→ **Your objective**: Starting at the first line of the listing below, repeat each line up to and including the one containing "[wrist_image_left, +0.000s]". Leave out pictures.

→ **Given material**:
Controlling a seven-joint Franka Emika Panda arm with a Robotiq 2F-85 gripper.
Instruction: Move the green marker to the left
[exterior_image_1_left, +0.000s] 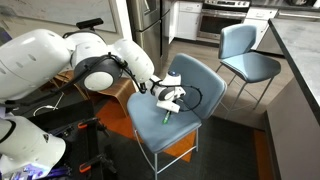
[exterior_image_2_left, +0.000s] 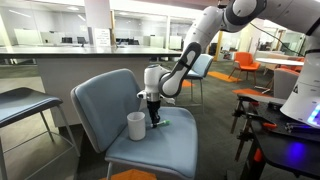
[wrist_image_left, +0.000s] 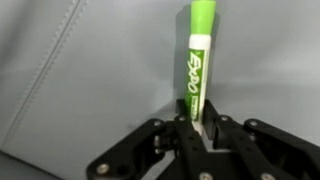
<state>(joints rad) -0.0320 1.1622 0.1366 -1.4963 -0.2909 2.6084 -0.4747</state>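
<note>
Jaws of the gripper (wrist_image_left: 198, 128) fill the lower edge of the wrist view. They are drawn together on the lower end of the green marker (wrist_image_left: 201, 60) and pinch it from both sides. From the pinch the marker runs toward 12 o'clock, with its bright green end uppermost in this view and a white label with green lettering below it. Behind it lies the grey-blue upholstery of the chair (wrist_image_left: 60, 90), with seams showing on the 10 o'clock side.

In an exterior view the gripper (exterior_image_1_left: 168, 103) hangs low over the seat of the chair (exterior_image_1_left: 195, 75). The green marker (exterior_image_1_left: 165, 115) sticks out beneath it toward 6 o'clock. Whether its tip touches the cushion cannot be told. The white arm (exterior_image_1_left: 110, 60) reaches in from 9 o'clock.

In an exterior view the gripper (exterior_image_2_left: 154, 116) points down above the seat of the chair (exterior_image_2_left: 105, 95). A small white cup (exterior_image_2_left: 136, 125) stands upright on the cushion just beside it, at 9 o'clock. A sliver of the green marker (exterior_image_2_left: 162, 124) shows at 4 o'clock of the gripper, close to the cushion.

Farther back, a second chair (exterior_image_1_left: 245, 45) of the same colour stands at 2 o'clock of the first, well apart from it. An orange chair (exterior_image_2_left: 245, 62) sits at 2 o'clock in the room beyond.
</note>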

→ **Completed task**:
Controlling a seven-joint Franka Emika Panda arm with a Robotiq 2F-85 gripper.
Instruction: Move the green marker to the left
[exterior_image_1_left, +0.000s] 
[exterior_image_2_left, +0.000s] 
[wrist_image_left, +0.000s] 

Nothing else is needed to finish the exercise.